Using the listing below, count every line that contains the word "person"; respond with the count alone.
---------------
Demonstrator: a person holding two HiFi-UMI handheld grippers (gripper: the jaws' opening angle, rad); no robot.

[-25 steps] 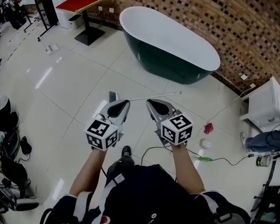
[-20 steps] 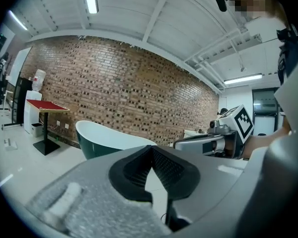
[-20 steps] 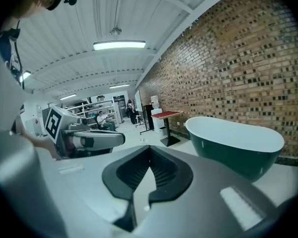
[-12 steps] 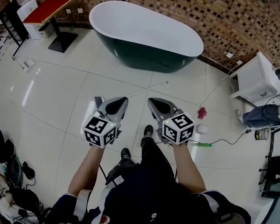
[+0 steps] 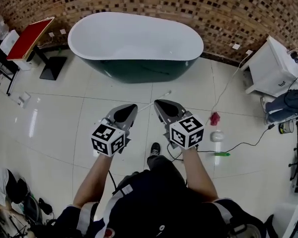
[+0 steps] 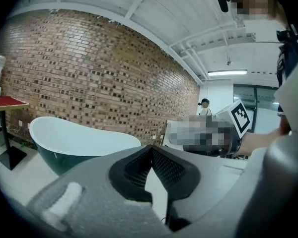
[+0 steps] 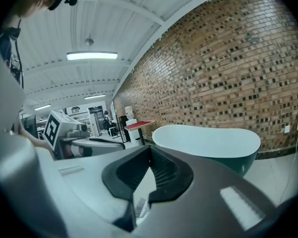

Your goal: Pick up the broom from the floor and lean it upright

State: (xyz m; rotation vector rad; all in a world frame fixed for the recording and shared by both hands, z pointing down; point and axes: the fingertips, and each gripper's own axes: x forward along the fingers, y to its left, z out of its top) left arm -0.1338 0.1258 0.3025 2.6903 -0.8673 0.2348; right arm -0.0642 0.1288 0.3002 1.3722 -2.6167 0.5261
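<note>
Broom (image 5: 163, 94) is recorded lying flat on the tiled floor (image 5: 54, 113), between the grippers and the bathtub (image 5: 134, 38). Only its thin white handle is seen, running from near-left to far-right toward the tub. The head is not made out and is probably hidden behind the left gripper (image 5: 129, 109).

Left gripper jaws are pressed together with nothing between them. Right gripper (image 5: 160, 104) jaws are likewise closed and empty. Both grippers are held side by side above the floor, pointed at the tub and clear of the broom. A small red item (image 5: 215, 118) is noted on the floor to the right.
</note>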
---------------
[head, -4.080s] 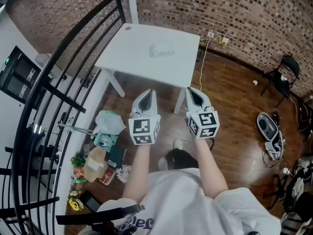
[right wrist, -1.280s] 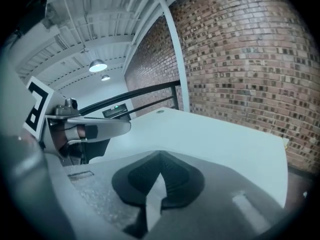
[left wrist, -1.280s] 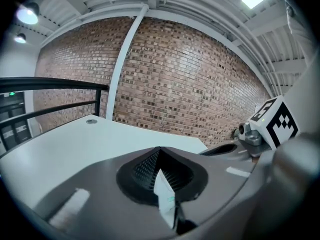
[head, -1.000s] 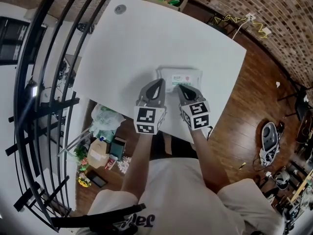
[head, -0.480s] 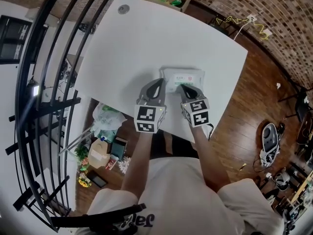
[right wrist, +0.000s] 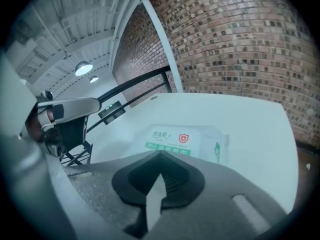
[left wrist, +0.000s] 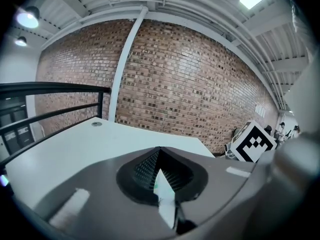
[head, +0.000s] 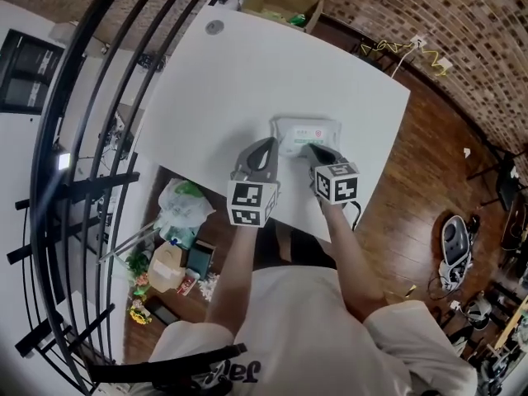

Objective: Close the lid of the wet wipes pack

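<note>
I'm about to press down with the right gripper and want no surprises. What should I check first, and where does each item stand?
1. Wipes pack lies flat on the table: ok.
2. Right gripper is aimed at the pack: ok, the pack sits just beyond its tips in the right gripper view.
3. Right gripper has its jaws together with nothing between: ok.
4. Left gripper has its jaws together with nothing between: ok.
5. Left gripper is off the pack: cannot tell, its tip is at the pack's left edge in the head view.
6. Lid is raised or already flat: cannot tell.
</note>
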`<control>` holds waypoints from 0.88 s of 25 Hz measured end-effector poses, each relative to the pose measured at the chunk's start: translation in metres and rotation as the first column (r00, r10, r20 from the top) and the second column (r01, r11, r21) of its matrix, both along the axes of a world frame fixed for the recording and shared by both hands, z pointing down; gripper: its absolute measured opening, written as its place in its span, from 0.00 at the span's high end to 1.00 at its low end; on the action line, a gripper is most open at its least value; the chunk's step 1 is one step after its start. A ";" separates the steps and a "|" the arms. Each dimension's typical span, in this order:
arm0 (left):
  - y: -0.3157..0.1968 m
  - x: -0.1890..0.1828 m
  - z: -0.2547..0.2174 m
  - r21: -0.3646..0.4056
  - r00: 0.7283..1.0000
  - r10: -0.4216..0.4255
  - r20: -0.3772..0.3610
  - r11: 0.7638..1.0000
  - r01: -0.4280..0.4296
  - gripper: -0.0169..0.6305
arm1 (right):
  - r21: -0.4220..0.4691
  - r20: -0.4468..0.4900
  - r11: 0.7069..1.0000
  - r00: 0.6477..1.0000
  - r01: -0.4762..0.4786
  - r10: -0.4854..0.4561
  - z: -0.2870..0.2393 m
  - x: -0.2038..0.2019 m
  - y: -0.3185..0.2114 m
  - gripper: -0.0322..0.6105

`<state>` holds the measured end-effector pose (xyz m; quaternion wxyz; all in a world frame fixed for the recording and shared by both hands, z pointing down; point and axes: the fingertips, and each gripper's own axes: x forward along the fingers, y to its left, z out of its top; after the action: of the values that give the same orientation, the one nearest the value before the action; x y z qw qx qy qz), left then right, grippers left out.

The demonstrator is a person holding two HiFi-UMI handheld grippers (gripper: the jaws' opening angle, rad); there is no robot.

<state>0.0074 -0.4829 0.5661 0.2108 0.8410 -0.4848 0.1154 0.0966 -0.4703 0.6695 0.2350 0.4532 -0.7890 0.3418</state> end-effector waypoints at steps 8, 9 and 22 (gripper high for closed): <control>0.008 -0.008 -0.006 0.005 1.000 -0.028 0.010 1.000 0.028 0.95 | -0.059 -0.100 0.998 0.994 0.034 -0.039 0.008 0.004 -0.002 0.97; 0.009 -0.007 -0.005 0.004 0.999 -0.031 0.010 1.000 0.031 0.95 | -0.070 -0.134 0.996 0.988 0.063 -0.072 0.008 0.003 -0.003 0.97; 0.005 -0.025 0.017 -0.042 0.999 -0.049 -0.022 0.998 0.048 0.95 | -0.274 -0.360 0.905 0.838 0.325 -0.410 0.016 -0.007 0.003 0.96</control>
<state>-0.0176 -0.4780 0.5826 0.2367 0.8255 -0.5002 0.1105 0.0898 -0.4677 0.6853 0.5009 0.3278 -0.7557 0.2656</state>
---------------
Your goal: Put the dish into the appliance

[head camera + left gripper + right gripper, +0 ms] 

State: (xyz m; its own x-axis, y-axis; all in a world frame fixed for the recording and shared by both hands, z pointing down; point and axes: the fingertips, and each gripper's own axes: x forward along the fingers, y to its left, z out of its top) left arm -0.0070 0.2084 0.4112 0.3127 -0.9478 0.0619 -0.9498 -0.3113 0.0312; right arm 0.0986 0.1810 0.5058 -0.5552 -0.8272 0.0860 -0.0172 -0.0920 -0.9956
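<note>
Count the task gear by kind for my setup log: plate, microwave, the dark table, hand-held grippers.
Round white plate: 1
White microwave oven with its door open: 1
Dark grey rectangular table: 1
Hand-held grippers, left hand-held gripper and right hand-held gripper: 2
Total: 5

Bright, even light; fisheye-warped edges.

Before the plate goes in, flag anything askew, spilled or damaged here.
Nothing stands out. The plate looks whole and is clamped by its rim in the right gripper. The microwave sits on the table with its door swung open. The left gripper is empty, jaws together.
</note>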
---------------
SOLUTION TO THE PROBLEM
2